The Future of Brand Lift Studies Is Brand Intender Rate | Marketing Maestros | Blogs | ANA

The Future of Brand Lift Studies Is Brand Intender Rate

May 19, 2020

By Stephen Jepson

Golden Sikorka/Shutterstock.com

Actions speak louder than words, right? Traditional brand lift studies are valuable, but they fail to give brands a complete picture of their audience, or the impact of their marketing. Brand intender rate (BIR) is a new way to look at campaign performance and optimization. It’s a behavioral KPI that measures user behavior post-ad exposure, so brands can determine what tactics, channels, and messages are moving consumers down the path to purchase.

But for brand advertisers, measuring meaningful actions is challenging, because many behaviors take place in walled gardens. The ability to see beyond the walls — walls that are getting increasingly high, particularly as major players update their cookie and privacy policies — is critical to measuring BIR.

Relevant actions to measure include:

  • Search activity: after a user saw an ad, did they search for the brand or related info?
  • Website traffic: did the user visit the brand’s website?
  • Online shopping behavior: did they search or make a purchase on a site like Amazon, Target, or Walmart?
  • Social media activity: did they behave differently after seeing an ad on Facebook, or search for more information on YouTube?
  • Other third-party site activity: did they visit a relevant publication or service to obtain more information, such as Autotrader for the automotive space, or Fandango for movies?

These digital actions encompass the full customer journey, post exposure to advertising, and, in aggregate, comprise the brand intender metric: an assessment of a campaign’s ability to drive intent, as measured by action. Using this metric, brands can optimize their spend or media planning based on the partners that are driving the most behavioral brand intention, which are early indicators of business outcomes.

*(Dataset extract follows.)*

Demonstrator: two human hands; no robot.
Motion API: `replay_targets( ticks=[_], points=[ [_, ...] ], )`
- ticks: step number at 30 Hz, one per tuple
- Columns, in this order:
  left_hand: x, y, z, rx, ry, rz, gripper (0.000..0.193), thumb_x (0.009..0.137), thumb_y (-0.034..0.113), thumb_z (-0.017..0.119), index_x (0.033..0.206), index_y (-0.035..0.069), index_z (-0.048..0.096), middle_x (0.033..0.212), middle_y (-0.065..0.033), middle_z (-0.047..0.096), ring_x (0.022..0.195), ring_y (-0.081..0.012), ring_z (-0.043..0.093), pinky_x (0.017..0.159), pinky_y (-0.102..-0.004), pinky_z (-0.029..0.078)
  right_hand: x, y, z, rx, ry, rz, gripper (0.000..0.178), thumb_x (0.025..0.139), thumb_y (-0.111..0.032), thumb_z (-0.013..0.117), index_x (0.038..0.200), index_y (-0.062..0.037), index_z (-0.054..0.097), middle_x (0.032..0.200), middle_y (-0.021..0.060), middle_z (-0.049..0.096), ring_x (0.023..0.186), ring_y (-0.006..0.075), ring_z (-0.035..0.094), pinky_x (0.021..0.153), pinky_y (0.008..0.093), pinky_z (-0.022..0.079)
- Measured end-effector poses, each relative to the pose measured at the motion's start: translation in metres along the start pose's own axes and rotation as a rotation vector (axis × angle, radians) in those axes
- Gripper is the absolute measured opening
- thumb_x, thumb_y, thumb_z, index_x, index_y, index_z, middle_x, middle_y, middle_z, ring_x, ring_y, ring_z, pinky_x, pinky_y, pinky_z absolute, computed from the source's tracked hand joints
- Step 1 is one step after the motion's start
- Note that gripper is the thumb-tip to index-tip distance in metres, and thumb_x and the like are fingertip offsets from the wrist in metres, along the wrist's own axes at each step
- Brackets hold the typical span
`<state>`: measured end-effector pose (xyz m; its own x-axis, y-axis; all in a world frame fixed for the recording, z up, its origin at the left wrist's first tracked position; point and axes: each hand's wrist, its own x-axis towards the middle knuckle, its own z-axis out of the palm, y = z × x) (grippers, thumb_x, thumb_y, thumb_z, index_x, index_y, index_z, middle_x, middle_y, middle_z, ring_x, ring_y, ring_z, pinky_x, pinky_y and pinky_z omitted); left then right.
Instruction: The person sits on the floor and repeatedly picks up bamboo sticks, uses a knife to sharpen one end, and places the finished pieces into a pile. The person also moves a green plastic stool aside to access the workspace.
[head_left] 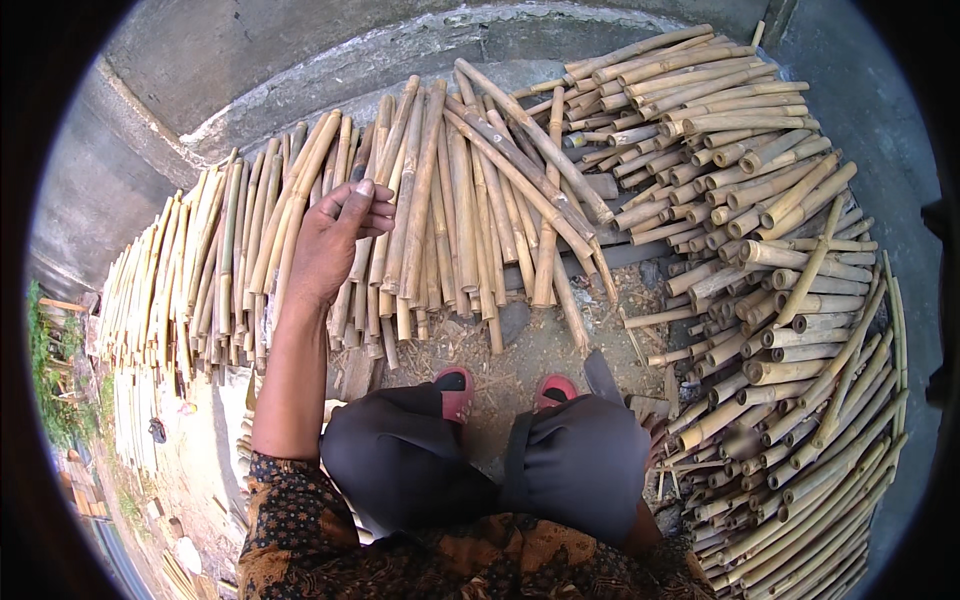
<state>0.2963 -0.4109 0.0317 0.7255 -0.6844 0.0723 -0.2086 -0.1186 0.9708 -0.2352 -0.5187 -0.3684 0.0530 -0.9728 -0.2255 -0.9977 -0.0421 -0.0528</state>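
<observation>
My left hand (pixel 350 226) is raised over the bamboo poles (pixel 428 200), its thumb pressed toward the curled fingers. Whatever is between the fingertips, if anything, I cannot make out. Cut poles lie side by side in a long row below and behind this hand, and a few rest crosswise on top. A bit of my right forearm (pixel 643 532) shows beside my right knee, but the knee hides the hand. A flat grey blade-like piece (pixel 602 378) sticks out past that knee; its other end is hidden.
A high stack of bamboo (pixel 720 190) fills the right side, cut ends facing inward. Chips and splinters litter the ground (pixel 490 400) around my red shoes (pixel 455 393). A concrete wall (pixel 300 60) rises behind. Plants (pixel 58 370) grow at the far left.
</observation>
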Motion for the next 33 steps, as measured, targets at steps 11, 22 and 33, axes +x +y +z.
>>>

Measuring BIR also enables marketers to move beyond last-touch attribution models to paint a more accurate picture of the path to purchase, and to better understand what drives behavioral lift. Let’s say a user sees an ad on YouTube that piques their interest, so they go to their favorite search engine to seek out more information on the brand or product. Without tools for connecting the dots, the marketer will attribute the search behavior as organic lift only, rather than to the effective video ad.

BIR could be the future of "brand lift" measurement, and a key to running more efficient and effective advertising. But identifying intenders requires access to a fully permissioned, user-level database of digital behaviors. Most brands either don’t have the data to measure BIR, or they have it, but it comes from disparate sources and is hard to aggregate. To get to the truth, brands will need to obtain a single source data set — and the ad measurement landscape will need to develop tools for helping them get it.

Stephen Jepson is EVP of advertising effectiveness at DISQO.


The views and opinions expressed in Marketing Maestros are solely those of the contributor and do not necessarily reflect the official position of the ANA or imply endorsement from the ANA.